The task:
If a line contains "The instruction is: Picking", it is the last one to write out; begin with the first line of the records and copy each exactly.

[Dataset excerpts]
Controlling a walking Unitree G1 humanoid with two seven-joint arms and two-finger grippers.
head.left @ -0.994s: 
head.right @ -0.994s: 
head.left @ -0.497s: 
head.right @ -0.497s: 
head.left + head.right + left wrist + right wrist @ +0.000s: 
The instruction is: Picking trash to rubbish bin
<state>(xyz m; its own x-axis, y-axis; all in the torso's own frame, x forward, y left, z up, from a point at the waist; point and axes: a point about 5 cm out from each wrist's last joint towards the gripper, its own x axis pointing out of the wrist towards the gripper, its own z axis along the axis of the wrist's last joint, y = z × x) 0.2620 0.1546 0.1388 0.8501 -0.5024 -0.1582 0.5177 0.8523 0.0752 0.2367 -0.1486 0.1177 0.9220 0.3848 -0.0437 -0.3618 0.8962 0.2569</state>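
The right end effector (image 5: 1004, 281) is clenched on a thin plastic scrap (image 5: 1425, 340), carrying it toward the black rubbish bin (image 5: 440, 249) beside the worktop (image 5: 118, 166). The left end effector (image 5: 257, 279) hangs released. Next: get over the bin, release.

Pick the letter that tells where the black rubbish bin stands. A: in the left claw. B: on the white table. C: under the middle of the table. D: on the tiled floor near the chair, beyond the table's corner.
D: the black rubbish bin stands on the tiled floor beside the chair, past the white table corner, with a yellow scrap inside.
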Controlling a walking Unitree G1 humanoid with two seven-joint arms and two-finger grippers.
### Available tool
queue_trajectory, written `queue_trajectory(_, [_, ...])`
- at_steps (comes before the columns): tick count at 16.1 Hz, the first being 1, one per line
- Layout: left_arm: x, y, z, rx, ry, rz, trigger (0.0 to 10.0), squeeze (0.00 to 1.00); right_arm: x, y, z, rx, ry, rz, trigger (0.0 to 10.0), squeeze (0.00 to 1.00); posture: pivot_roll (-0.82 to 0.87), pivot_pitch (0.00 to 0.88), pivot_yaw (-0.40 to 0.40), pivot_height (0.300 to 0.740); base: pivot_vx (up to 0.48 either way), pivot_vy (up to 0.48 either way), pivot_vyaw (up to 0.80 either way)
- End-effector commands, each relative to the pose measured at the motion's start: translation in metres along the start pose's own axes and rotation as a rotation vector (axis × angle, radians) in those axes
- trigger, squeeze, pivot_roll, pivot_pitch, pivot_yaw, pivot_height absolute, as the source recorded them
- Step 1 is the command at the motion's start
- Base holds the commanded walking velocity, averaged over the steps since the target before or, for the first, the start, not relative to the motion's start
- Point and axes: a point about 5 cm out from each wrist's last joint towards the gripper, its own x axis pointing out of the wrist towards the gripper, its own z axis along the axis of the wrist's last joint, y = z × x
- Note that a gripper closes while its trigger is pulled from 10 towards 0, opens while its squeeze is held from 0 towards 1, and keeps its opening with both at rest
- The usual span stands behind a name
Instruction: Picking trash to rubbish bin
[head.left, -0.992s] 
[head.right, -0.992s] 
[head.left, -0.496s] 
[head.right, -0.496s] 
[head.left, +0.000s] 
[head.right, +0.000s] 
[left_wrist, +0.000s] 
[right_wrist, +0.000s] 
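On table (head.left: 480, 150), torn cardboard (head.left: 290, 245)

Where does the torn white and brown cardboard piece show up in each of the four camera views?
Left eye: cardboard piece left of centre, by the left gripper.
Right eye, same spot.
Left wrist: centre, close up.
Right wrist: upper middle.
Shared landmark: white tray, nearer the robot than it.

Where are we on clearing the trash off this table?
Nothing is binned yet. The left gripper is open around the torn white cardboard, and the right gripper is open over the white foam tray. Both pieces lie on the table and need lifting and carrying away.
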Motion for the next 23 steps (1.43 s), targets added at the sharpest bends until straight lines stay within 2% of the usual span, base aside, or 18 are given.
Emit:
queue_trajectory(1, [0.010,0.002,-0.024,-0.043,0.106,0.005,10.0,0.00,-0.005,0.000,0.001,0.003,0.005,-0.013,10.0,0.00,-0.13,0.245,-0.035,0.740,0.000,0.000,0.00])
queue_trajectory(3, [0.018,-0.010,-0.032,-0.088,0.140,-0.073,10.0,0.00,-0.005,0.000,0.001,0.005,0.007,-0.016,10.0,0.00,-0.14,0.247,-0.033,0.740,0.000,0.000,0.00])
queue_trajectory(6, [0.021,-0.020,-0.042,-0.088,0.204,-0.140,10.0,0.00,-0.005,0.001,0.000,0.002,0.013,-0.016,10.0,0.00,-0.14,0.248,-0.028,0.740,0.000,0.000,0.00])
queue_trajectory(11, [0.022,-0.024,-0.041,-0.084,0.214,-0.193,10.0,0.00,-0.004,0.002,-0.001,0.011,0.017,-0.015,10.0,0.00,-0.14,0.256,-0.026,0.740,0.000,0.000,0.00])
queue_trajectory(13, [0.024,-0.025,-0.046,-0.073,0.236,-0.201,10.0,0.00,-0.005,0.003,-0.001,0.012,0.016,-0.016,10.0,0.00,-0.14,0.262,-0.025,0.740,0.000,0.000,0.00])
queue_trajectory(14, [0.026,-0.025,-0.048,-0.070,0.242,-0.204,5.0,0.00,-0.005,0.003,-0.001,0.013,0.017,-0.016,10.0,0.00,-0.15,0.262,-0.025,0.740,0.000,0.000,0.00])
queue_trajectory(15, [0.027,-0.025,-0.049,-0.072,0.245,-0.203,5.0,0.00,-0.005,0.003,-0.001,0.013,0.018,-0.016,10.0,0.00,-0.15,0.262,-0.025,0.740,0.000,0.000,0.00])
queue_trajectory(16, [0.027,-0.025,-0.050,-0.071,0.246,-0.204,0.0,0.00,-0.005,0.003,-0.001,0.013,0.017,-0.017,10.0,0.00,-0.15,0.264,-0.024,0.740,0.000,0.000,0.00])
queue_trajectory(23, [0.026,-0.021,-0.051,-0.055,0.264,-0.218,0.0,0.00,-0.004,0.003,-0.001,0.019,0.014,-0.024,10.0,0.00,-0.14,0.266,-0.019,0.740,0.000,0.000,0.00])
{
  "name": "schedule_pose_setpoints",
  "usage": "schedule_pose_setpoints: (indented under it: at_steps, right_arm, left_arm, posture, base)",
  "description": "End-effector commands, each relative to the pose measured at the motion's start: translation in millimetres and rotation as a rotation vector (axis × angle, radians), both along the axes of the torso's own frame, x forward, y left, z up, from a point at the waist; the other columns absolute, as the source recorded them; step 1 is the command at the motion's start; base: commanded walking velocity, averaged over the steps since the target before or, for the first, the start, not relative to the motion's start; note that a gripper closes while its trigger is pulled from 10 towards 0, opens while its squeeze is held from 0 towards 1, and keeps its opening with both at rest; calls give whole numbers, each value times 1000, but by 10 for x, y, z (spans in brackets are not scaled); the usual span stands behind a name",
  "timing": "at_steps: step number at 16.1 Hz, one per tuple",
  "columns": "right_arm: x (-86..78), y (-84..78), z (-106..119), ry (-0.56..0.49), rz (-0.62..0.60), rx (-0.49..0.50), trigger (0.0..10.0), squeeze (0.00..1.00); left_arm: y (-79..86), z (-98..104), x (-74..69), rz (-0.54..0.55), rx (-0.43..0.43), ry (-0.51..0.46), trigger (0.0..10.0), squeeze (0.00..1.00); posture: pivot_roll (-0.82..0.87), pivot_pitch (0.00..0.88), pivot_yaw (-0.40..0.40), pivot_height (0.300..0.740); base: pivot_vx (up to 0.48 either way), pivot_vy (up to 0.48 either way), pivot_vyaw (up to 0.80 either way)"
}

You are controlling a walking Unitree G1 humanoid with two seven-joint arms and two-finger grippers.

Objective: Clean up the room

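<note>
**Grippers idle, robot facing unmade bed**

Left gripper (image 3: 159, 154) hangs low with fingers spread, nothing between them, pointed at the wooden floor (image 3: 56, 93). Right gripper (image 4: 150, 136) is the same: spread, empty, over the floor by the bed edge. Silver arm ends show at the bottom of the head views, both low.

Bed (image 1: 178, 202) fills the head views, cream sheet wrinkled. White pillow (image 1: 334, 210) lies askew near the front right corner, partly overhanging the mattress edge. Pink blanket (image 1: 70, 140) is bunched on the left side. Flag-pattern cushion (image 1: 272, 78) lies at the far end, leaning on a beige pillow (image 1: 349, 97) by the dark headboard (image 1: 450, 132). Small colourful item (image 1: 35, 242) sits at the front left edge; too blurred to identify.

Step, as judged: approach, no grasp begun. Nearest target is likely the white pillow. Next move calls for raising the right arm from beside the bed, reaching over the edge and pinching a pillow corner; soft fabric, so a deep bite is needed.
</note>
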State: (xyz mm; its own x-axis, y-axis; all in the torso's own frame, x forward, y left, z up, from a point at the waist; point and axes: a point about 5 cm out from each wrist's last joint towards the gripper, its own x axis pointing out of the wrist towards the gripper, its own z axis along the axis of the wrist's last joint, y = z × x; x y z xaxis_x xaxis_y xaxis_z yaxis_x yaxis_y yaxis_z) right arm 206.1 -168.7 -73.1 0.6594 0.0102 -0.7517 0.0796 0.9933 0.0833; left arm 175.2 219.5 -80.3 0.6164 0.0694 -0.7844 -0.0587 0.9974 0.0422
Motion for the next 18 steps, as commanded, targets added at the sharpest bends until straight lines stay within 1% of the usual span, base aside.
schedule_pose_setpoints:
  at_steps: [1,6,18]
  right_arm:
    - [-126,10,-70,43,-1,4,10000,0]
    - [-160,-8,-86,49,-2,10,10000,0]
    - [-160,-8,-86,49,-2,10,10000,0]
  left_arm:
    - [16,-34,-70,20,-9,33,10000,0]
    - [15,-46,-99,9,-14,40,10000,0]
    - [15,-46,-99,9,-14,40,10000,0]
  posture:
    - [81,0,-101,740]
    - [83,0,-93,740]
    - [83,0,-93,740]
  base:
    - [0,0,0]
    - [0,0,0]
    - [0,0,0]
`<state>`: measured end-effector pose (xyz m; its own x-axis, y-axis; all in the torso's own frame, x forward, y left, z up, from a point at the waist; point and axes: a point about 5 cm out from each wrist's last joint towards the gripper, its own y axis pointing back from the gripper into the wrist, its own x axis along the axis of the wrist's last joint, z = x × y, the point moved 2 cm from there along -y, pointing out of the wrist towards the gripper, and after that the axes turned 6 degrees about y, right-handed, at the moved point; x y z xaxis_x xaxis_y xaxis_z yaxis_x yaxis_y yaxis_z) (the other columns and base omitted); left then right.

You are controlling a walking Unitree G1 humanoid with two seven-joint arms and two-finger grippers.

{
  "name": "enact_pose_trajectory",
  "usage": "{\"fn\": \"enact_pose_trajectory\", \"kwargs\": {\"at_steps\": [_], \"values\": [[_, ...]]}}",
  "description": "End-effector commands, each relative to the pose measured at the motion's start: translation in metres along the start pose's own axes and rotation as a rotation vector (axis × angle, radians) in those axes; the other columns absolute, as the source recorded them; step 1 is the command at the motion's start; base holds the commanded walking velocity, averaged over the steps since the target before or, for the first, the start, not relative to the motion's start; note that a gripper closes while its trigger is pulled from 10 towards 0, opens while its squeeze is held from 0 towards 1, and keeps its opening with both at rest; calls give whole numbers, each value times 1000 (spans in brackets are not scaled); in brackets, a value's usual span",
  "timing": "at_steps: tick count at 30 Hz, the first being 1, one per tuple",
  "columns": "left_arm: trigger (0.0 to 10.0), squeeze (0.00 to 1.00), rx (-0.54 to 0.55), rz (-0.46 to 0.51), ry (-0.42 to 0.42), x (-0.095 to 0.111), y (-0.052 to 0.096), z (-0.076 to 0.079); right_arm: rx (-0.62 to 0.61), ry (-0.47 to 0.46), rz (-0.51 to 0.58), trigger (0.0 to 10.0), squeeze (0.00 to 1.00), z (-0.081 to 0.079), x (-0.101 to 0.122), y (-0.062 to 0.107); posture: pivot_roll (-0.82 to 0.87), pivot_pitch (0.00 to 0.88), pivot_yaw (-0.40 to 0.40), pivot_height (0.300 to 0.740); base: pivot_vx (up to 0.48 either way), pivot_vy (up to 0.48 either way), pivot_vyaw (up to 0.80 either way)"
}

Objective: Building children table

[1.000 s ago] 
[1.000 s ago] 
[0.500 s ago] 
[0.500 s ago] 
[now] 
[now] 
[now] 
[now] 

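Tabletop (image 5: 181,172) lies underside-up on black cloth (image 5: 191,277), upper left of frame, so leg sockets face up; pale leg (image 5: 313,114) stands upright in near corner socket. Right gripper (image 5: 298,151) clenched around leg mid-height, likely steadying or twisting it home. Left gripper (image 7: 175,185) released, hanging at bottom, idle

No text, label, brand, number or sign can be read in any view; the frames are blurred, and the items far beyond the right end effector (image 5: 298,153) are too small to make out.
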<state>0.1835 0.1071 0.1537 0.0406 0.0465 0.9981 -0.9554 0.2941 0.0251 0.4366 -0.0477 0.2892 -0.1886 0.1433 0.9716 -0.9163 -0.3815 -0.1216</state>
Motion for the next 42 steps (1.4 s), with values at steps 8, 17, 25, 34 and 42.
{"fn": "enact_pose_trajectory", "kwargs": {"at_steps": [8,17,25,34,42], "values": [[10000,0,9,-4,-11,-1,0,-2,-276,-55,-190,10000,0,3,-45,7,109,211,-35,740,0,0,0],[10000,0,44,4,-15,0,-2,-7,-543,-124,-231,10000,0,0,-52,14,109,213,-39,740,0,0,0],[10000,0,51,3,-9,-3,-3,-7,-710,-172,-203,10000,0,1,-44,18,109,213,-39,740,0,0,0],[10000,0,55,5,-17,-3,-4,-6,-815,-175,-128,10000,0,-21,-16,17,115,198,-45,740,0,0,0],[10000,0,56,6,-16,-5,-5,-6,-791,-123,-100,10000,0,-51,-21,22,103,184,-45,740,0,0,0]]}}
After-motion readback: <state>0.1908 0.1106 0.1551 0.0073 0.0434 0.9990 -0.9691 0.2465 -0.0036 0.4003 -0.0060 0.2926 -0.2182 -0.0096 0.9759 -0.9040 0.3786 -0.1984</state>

Response area:
Controlling a walking Unitree G1 humanoid with two seven-joint arms and two-finger grippers.
head.left @ -0.994s: 
head.right @ -0.994s: 
head.left @ -0.497s: 
head.right @ -0.497s: 
head.left + head.right + left wrist + right wrist @ +0.000s: 
The instruction is: Picking trash to rubbish bin

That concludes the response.